Or with the acutely personal interest of a man who finds that his medical attendants are murderers and the arrangements for his personal safety are in the hands of a bitter and unscrupulous enemy? Was the ruler of the Soviet Union a cold and calculating schemer, deliberately eliminating, after first carefully blackening their names, all those who might embarrass him? Or was he a sufferer from persecution mania whose weakness was exploited for their own ends by a gang of unscrupulous police spies?

Of his interest in the proceedings we had direct proof, for at one stage of the trial a clumsily directed arc-light dramatically revealed to attentive members of the audience the familiar features and heavy
drooping moustache peering out from behind the black glass of a small window, high up under the ceiling of the court-room.

It was long after midnight. Still talking, we walked back through the dark, frozen, empty streets to the court-house. The judges had still not concluded their deliberations. In the court-room a little group of foreign correspondents were wearily awaiting their return. They were listening to Cholerton of the
Daily Telegraph
who had been in Moscow for twelve years and knew more than any of us. He was talking about the trial.

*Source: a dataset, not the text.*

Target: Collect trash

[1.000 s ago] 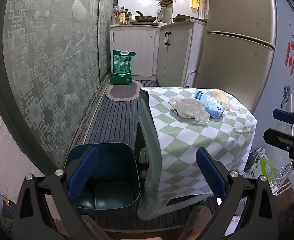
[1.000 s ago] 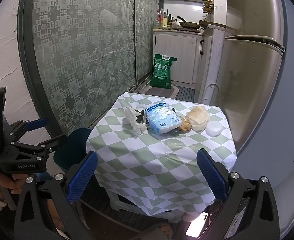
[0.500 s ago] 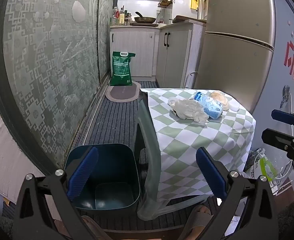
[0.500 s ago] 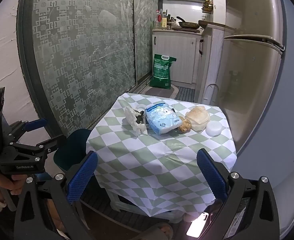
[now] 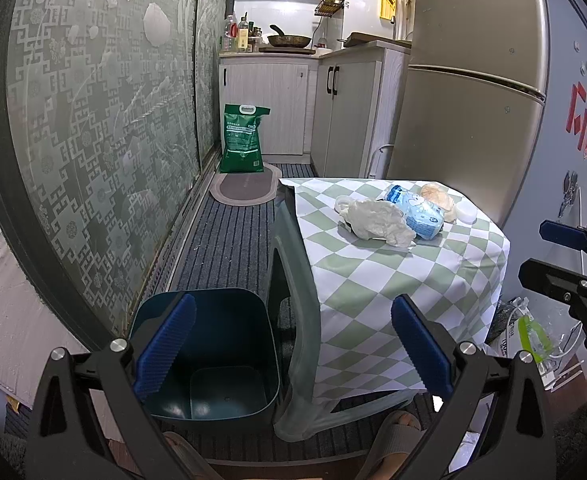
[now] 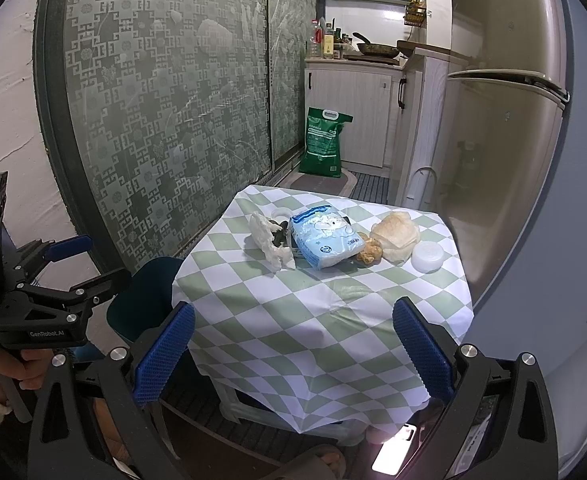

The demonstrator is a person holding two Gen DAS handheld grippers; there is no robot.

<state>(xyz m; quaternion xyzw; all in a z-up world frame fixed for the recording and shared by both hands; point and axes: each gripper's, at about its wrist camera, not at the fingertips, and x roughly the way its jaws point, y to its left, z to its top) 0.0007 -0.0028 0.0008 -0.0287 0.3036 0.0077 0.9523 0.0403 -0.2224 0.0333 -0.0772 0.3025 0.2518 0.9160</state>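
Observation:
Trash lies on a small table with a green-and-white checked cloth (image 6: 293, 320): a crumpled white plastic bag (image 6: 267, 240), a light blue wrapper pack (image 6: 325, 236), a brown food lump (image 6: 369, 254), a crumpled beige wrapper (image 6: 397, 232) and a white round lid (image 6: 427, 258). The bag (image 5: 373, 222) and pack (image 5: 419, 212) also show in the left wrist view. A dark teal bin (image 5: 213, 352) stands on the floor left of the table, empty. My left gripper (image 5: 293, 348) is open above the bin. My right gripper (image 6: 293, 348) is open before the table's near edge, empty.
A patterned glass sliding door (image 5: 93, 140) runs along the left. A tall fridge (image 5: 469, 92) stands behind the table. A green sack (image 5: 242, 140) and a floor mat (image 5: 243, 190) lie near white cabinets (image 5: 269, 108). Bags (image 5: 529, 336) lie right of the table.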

‘What do you make of it, Cholerton?’ we asked.

He tugged at his beard, and his eyes twinkled.

‘Oh,’ he said, ‘I believe everything. Everything except the facts.’

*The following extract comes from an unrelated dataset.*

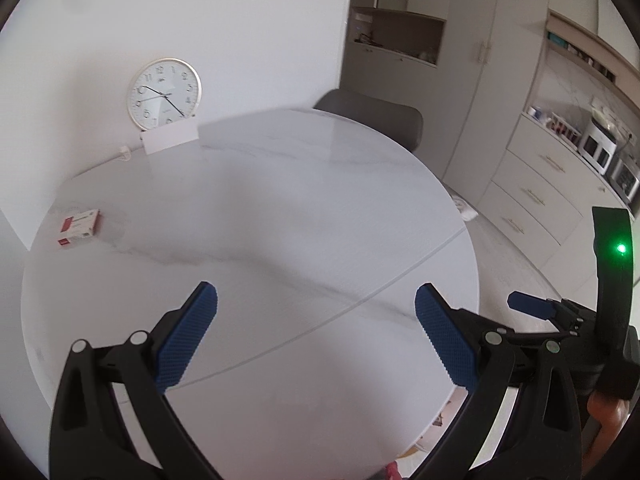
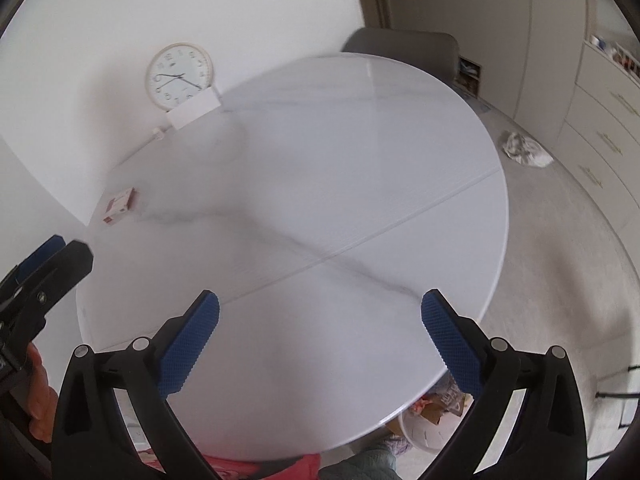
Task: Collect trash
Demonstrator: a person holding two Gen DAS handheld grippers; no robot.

It was four in the morning when the judges returned. For the last time the doors were flung open and Ulrich sidled in. Under the ghastly glare of a battery of arc-lights and to the accompaniment of whirring cinema cameras, the prisoners filed into the dock.

In a level voice Ulrich read out the verdict, while all remained standing. The prisoners were found guilty of all the crimes with which they were charged. Once again they were recapitulated: murder, wrecking, espionage, treason. For twenty-five minutes he droned on. At last he reached the last page and, turning it, read out a list of names:

Bukharin, Nikolai Ivanovich
, it began,

Rykov, Aleksei Ivanovich
,

Yagoda, Genrikh Grigoryevich
,

Krestinski, Nikolai Nikolayevich

Fourteen other names followed. Then, amidst complete silence, he read out the sentence:
TO BE SHOT
.

Then, scarcely noticed, followed the names of the three prisoners who had been sentenced to terms of imprisonment: Bessonov, Rakovski and one of the doctors, Pletnev. When we looked we saw they were no longer there.

The proceedings were at an end. The door in the middle was flung open, and Ulrich marched out. For the last time, the little door at the
side was opened and the guards closed in round the eighteen condemned men. They had heard the sentence impassively, and now, impassively, they filed out to their death. The last to go was Yagoda. As he reached the door, he stopped for an instant and looked back. Then he also turned and went out, and the door shut after him.

Chapter VIII
Chinese Puzzle

T
HE
snows melted. The ice broke and came thundering and crashing down the river past my windows. With the return of warmer weather, my thoughts once again turned to travel. But this time my itinerary, as things turned out, was chosen for me.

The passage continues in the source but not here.